Well, by small I was thinking smaller than that, maybe up to half of your env. It is big enough to consider Cohesity as better option, if there is enough resources available (money)
Still, it may be handled well by TDP for VE, if you are going to leverage some existing IBM licenses, or to upgrade a little upon them.
What is more important, if you go this way (TDP for VE)
Tape is not your friend.
You do not want operational VM backups residing on tape.
Tape may be used for another (air gap) copy, not for regular backup / restore jobs.
The thing is, unlike SP+, TDP for VE does not backup VMs as complete images, at once. It cuts them in so called mega-blocks, pieces of (if I am not wrong) 128MB each.
With incremental backups you will have your VM images scattered on many tapes, so no tape streaming from there, but countless mounting, rewinding and so on.

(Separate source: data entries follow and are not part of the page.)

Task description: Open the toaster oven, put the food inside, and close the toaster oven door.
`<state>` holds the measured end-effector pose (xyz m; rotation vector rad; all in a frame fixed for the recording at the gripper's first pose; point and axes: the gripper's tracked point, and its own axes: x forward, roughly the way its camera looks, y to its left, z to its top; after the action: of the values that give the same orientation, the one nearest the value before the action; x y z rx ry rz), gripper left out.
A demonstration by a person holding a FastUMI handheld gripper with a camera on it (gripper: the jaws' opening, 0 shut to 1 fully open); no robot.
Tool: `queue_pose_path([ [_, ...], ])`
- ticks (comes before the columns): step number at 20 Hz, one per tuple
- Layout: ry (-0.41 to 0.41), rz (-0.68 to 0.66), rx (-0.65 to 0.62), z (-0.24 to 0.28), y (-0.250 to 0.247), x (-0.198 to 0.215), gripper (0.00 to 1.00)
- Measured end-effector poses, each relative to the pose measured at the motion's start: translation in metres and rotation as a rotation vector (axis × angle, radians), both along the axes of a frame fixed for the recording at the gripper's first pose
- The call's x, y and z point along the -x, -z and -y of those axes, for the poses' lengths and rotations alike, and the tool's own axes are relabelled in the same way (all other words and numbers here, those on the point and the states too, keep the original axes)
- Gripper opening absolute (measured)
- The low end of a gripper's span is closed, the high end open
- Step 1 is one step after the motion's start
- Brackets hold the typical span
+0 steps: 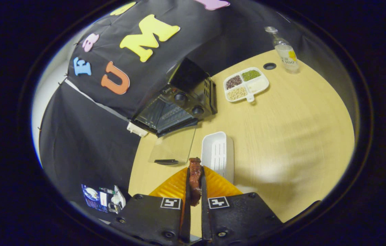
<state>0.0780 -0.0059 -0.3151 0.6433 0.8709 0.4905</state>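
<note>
My gripper [195, 171] is shut on a strip of dark reddish-brown food [195, 181], which stands pinched between the two orange fingers [173, 186]. Beyond the fingers, a black toaster oven [179, 102] sits at the back of the wooden table against the booth wall. Its glass door [172, 148] is folded down flat onto the table, with the dark handle at its near edge. The oven's inside, with its wire rack, lies open. A white, ribbed, rectangular dish [217, 153] stands just ahead of the fingers, to the right of the door.
A white divided plate [246, 84] with beans and grains sits further back on the table [281, 136]. A clear bottle [285, 51] stands at the far edge beside a round cable hole [269, 66]. Left of the table, low down, lie some packets [104, 200].
</note>
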Motion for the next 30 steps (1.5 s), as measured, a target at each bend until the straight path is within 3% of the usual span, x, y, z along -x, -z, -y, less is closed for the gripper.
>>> queue_pose_path([
  [7,0.201,0.080,-0.031,-0.065,-0.041,0.042,0.16],
  [12,0.352,0.103,-0.144,-0.123,-0.058,0.031,0.16],
  [20,0.496,0.127,-0.209,-0.199,-0.041,-0.051,0.16],
  [27,0.670,0.066,-0.275,-0.222,0.010,-0.157,0.16],
  [30,0.705,0.063,-0.264,-0.227,0.026,-0.195,0.16],
])
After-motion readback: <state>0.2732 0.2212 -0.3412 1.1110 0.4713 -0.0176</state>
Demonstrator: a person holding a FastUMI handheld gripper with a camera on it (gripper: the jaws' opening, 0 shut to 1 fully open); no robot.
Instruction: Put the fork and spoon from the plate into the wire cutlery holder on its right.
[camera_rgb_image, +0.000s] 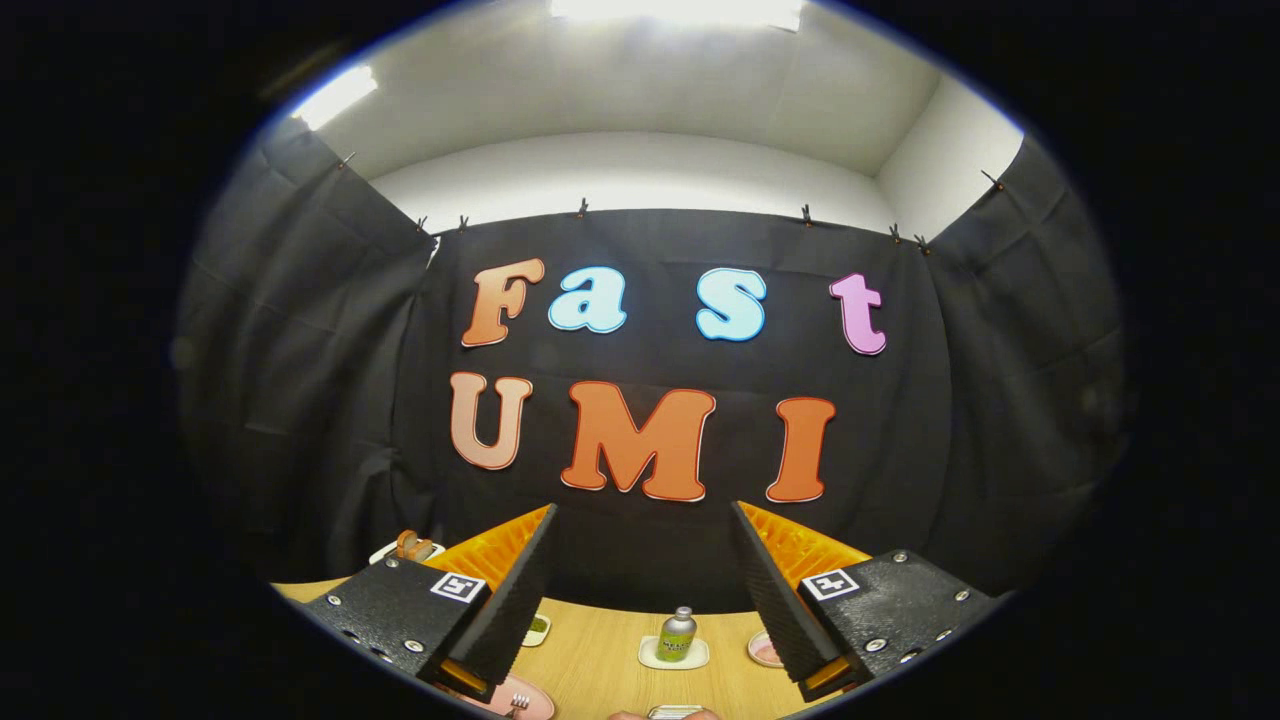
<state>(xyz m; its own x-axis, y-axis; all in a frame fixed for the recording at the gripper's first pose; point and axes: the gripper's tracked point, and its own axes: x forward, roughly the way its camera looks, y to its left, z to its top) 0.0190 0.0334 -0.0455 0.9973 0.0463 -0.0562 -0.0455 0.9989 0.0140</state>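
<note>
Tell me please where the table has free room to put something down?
Bare wood lies between the open gripper fingers, bordered by the green bottle on its coaster ahead and the pink plate near. Crowded around bottle, small pink dish.

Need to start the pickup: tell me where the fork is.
In the gripper view, the fork lies on the pink plate, just below the left finger of the open gripper, left of the small bottle.

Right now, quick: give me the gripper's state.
Gripper: open, fingers spread wide, holding nothing, raised above the wooden table; a small green bottle stands beyond them, and the pink plate sits by the left finger.
</note>
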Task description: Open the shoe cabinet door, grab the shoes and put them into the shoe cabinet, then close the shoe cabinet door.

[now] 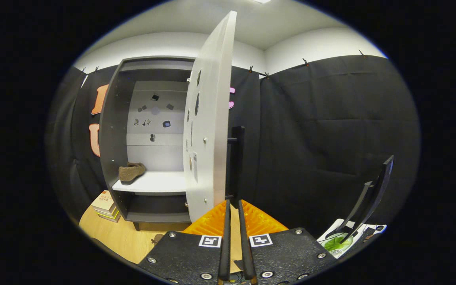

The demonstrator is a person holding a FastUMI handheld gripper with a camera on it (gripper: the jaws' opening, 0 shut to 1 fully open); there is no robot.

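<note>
Brown suede-like shoe [131,172] sits on the white middle shelf [154,183] of the dark grey shoe cabinet [113,134]. Pale grey cabinet door [209,130] stands ajar, edge-on, just ahead of the jaws. Gripper [232,209]: jaws narrow, nothing between. Risk: jaws slip off the thin door edge while pushing. Light wooden counter [121,235]; black cloth walls; stacked books [104,206] beside the cabinet.

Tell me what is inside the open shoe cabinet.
One brown fuzzy shoe lies on the dark cabinet's white shelf. The open white door hides the right part. Gripper nearly closed, empty.
</note>
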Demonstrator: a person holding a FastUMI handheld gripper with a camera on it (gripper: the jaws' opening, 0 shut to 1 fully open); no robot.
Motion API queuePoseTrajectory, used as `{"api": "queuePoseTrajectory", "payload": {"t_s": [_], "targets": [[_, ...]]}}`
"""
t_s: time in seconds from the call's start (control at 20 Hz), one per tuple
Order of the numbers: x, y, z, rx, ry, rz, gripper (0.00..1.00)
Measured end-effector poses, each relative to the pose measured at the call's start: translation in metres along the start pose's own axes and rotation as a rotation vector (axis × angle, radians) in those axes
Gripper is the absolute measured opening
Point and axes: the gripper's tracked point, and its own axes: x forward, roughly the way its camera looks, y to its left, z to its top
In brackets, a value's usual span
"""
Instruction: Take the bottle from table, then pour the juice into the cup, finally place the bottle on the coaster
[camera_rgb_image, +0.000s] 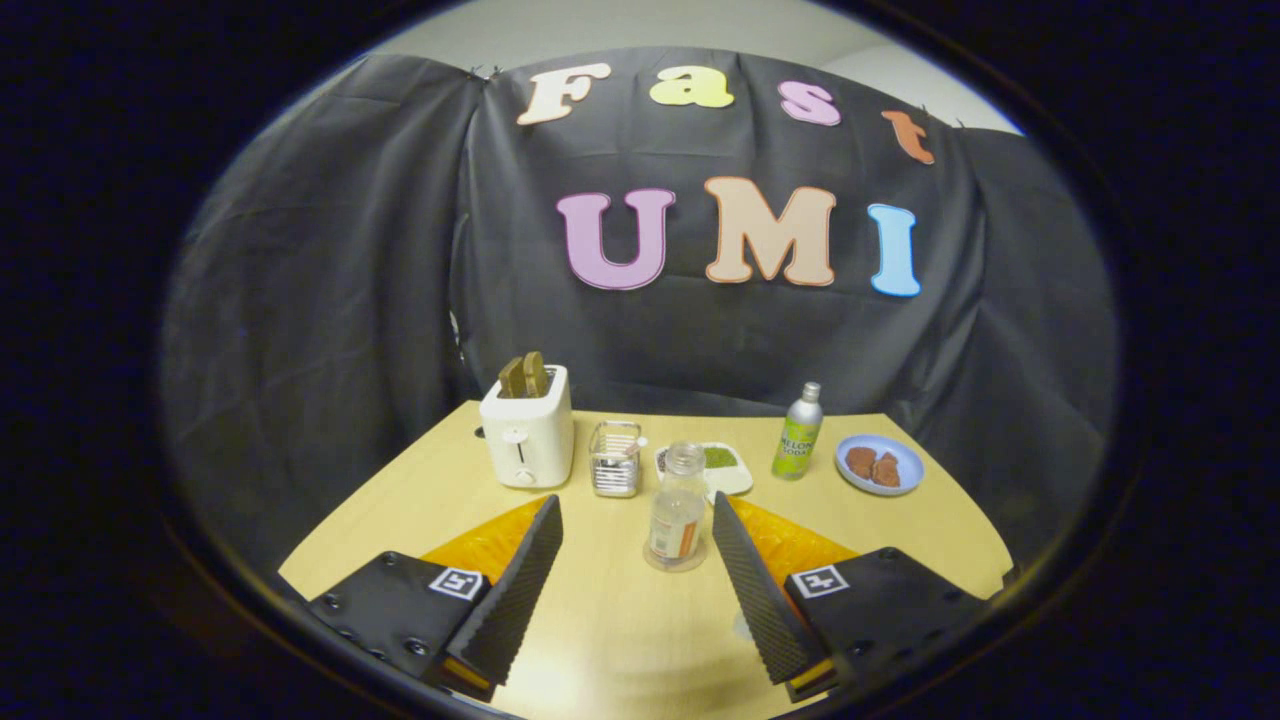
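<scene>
my gripper (637, 520) stands wide apart, its two ribbed black fingers (510, 590) splayed out over the pale wooden table (620, 630) and pressing on nothing. the bottle (678, 518) stands upright between my fingertips, nearer the right one though touching neither, and it sits on a clear round coaster (676, 562). the bottle is clear plastic with a clear cap and a label with an orange band low on its body; it looks nearly empty, though i cannot tell whether a little liquid is left in it. just beyond it and a bit to the left is a small glass cup (615, 459) with ribbed sides and a metal rim and handle. behind the bottle lies a white plate (722, 470) with a green patch on it. further left a white toaster (527, 428) holds two brown slices of toast (524, 376) standing in its slots. to the right of the plate a green soda bottle (798, 432) with a silver top stands upright, and beside that a blue plate (880, 464) carries two reddish-brown pieces of food.
</scene>
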Motion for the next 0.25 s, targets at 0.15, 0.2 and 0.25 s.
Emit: {"api": "queuePoseTrajectory", "payload": {"t_s": [0.15,0.2,0.25], "targets": [[-0.005,-0.007,0.008,-0.019,-0.021,-0.001,0.95],[-0.007,-0.009,0.010,-0.021,-0.024,-0.002,0.95],[-0.008,-0.011,0.012,-0.020,-0.028,-0.005,0.95]]}}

Even worse, beside "mega-blocks", there is also a tiny pointer file for every one of them, which you need to keep on disk all the time, since if it goes to tape - your restores will last forever.
For VM backups, on TSM server side, you go with container pool, on disks. These are pools which do dedup / compress, and they do it quite efficiently, for VM backups you may expect up to 80% savings, or let say your ~120T will probably fit to ~30T of disk, or a little more.
Conclusion:
You should probably go with Cohesity, either directly or through IBM (they OEM it).
If there are existing IBM licenses that may be repurposed from SP+, and there are financial constrains, you may create proper solution with TDP for VE + ISP / TSM, but do not rely on tapes for operational backups.